What this task involves:
Scan the data below for the string "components". Show every line where it turns up.

:::::

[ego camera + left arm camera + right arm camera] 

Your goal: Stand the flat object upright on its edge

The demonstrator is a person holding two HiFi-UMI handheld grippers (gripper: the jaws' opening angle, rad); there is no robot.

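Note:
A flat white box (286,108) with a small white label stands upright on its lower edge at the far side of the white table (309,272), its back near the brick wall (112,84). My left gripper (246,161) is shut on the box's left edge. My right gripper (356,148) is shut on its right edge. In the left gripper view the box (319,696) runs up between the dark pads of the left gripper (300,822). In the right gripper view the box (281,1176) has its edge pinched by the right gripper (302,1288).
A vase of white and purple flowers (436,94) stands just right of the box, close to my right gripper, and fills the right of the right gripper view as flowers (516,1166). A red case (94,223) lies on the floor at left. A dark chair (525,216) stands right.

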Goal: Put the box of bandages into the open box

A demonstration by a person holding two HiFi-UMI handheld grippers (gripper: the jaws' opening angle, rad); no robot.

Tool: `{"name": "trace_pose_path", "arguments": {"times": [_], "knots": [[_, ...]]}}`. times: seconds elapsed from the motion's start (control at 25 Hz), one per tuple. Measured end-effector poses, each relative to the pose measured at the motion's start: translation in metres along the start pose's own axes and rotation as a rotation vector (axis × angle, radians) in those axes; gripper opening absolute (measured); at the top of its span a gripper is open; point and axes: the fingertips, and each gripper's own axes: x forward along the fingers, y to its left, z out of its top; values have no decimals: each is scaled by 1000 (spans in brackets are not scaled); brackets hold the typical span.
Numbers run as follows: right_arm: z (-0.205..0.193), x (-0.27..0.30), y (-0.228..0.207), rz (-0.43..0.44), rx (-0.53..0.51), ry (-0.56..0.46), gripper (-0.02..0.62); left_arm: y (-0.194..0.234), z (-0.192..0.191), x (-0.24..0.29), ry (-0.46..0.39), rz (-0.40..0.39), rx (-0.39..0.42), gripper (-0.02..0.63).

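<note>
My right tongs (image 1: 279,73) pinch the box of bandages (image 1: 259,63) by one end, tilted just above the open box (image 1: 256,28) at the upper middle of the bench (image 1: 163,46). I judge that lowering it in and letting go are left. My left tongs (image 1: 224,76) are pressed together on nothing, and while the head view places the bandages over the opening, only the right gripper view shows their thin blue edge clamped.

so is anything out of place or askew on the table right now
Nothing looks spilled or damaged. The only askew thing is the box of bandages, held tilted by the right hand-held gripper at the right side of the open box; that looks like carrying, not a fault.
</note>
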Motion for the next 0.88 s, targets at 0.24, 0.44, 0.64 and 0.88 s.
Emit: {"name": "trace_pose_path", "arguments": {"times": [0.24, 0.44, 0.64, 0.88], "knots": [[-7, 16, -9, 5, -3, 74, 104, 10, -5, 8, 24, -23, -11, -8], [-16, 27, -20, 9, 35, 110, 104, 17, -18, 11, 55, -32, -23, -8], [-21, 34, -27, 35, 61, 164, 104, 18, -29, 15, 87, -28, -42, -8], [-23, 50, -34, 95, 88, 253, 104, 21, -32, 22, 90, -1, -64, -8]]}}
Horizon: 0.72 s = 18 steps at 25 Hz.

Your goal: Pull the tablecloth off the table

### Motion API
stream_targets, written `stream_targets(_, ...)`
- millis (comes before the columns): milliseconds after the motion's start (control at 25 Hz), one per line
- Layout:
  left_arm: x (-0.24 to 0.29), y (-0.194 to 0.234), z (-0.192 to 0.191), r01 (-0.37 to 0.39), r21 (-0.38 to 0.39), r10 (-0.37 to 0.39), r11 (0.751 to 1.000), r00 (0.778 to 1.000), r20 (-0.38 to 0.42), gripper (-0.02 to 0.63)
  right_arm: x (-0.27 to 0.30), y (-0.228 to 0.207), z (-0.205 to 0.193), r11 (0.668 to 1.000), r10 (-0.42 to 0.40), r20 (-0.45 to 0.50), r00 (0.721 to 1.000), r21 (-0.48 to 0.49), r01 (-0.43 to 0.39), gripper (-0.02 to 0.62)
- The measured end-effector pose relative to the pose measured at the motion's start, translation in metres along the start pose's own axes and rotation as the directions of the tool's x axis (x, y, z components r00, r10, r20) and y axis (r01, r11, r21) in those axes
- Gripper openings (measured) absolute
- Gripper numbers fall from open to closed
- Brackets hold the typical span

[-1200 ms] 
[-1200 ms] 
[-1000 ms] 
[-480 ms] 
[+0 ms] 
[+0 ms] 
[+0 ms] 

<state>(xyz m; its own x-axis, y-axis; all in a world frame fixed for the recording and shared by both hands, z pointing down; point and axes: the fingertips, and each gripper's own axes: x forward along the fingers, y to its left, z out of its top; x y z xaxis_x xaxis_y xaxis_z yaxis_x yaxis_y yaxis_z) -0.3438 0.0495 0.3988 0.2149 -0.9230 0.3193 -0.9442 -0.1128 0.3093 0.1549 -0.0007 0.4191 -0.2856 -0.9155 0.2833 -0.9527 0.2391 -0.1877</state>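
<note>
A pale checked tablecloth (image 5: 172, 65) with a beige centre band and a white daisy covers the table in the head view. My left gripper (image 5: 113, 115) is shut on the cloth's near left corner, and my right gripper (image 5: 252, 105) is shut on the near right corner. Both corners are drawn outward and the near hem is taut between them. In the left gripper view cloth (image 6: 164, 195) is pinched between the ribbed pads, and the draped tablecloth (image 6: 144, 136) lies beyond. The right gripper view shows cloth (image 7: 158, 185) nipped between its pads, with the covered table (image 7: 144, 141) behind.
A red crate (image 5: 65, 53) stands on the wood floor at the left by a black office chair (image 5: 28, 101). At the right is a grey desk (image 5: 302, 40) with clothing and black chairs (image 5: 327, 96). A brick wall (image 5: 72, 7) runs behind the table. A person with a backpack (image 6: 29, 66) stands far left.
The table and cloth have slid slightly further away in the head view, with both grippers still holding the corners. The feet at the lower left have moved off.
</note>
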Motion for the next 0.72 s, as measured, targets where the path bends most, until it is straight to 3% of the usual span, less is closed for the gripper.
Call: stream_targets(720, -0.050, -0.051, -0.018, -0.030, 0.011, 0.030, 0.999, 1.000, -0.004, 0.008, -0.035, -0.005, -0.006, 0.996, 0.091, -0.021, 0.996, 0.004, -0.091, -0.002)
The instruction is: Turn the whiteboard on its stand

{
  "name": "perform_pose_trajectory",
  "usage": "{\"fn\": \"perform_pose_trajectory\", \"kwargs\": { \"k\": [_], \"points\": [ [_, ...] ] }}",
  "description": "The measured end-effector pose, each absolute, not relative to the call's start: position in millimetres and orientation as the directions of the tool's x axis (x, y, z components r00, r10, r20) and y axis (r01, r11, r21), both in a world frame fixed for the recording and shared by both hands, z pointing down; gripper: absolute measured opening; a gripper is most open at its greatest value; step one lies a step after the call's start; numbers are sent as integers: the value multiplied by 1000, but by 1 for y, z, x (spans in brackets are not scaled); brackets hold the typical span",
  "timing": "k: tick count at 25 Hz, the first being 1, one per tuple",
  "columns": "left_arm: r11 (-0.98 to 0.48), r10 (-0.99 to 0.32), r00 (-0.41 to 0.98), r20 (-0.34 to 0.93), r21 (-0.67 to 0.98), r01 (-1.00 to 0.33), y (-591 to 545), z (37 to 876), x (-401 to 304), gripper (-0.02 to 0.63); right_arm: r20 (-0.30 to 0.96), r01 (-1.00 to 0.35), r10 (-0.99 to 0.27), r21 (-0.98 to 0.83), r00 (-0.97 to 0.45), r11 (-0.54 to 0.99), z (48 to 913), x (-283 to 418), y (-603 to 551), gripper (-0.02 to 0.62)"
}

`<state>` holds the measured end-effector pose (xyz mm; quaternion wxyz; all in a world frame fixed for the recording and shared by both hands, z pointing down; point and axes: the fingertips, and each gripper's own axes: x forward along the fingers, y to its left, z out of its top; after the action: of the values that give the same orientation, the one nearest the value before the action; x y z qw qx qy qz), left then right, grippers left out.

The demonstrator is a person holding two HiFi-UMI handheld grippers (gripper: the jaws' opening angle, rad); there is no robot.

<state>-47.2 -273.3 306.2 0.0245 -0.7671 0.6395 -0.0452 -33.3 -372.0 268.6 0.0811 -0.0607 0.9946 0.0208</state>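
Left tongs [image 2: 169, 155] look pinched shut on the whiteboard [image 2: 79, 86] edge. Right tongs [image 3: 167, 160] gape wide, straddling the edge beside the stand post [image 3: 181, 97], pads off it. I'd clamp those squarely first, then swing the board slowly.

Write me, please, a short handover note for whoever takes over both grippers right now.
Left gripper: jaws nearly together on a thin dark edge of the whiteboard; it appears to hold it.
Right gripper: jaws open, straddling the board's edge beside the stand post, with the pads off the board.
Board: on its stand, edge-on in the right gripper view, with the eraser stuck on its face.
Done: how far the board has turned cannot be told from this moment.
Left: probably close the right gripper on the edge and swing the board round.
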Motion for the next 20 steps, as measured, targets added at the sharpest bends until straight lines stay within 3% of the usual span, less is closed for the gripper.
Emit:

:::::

Your response:
- The measured end-effector pose relative to the pose measured at the motion's start, translation in metres along the start pose's own axes and rotation as the directions of the tool's x axis (x, y, z components r00, r10, r20) and y axis (r01, r11, r21) in those axes
  "description": "The measured end-effector pose, each absolute, not relative to the call's start: position in millimetres and orientation as the directions of the tool's x axis (x, y, z components r00, r10, r20) and y axis (r01, r11, r21), both in a world frame fixed for the recording and shared by both hands, z pointing down; gripper: absolute measured opening; a gripper is most open at its greatest value; step one lies a step after the call's start; numbers are sent as integers: the value multiplied by 1000, but by 1 for y, z, x (spans in brackets are not scaled); brackets hold the typical span",

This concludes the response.